The Road to Zero and our reliance on diesel

Steve Botfield Cap HPI

By Steve Botfield senior editor of commercial vehicles and motorcycles at Cap HPI

LCV registrations in the past eight years have consistently seen over 99% of all new vehicles on our roads powered by a diesel engine.

What is left is made up of electric, petrol, petrol plug-in hybrids and gas powered vehicles. So, it prompts the question - ‘why are we so reliant on the diesel engine?’

There are a number of factors in play that not only shape today’s LCV sector but will also shape the journey to new technologies. 

A major limiting factor is the availability and choice of alternative powered vehicles to suit the operators need and which predominantly have centred in the small van sector but all of which offer limited volume and weight capabilities.

However, of late some larger vans have been or are about to be launched in the UK powered by an alternative to diesel, such as petrol, electric or a mixture of both.

Vans powered by petrol have over the past two years taken the mantle away from the rush to move into the fully electric option with more petrol powered vans being registered in the first seven months of 2018 compared to the previous year, and this in a declining market.

However, again petrol engine vehicles are limited to the smaller to medium van market due to performance and the total cost of ownership.

Fully electric vehicles although entirely green at the point of use still suffer from perceptions of range anxiety and cost of ownership.

Moreover, unless businesses are prepared to sweat the asset for longer, due to the increased payback period when compared to a diesel or petrol vehicle, they will not be an option for the mass market.

When the vehicles do get offered in the used market, which has been for many years very unadventurous where electric vehicles are concerned, due to the cost, range, infrastructure, performance and the choice available will limit the audience that is prepared to dip their toe into this alternative power source.

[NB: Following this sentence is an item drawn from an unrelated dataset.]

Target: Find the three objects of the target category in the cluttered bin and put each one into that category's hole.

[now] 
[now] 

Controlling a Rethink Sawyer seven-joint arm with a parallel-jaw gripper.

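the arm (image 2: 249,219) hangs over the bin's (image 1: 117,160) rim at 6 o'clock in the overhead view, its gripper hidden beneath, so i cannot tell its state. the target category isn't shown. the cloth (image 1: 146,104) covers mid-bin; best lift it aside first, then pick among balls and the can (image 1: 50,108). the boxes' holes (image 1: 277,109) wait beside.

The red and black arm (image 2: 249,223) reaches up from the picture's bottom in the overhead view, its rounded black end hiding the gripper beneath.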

So where do we go from here? Some manufacturers are still pursuing the fully electric option with models up to 3.5t gvw already in the pipeline, if not already launched in the UK, but as previously mentioned these vehicles still have their limitations of use, nevertheless they do have their part to play in the bigger picture.

Other manufacturers are taking a different route, with petrol hybrid models which are reportedly able to do between 30 and 80 miles solely on electric power, after which the petrol engine takes over to generate power back into the battery.

Finally, if we look further into the future, we have fuel cell powered by hydrogen where capacities will reach the 3.5t gvw and beyond, but with very limited infrastructure presently this will be one to watch for the future.

In summary, if in the commercial vehicle world we are planning to meet the government's targets as outlined in the recently published “The Road to Zero”, the 99% market in diesel engine vehicles needs to be replaced with vehicles that are fit for purpose.

The purchase price must be comparable to that of internal combustion engines and incentives for operators to make that change.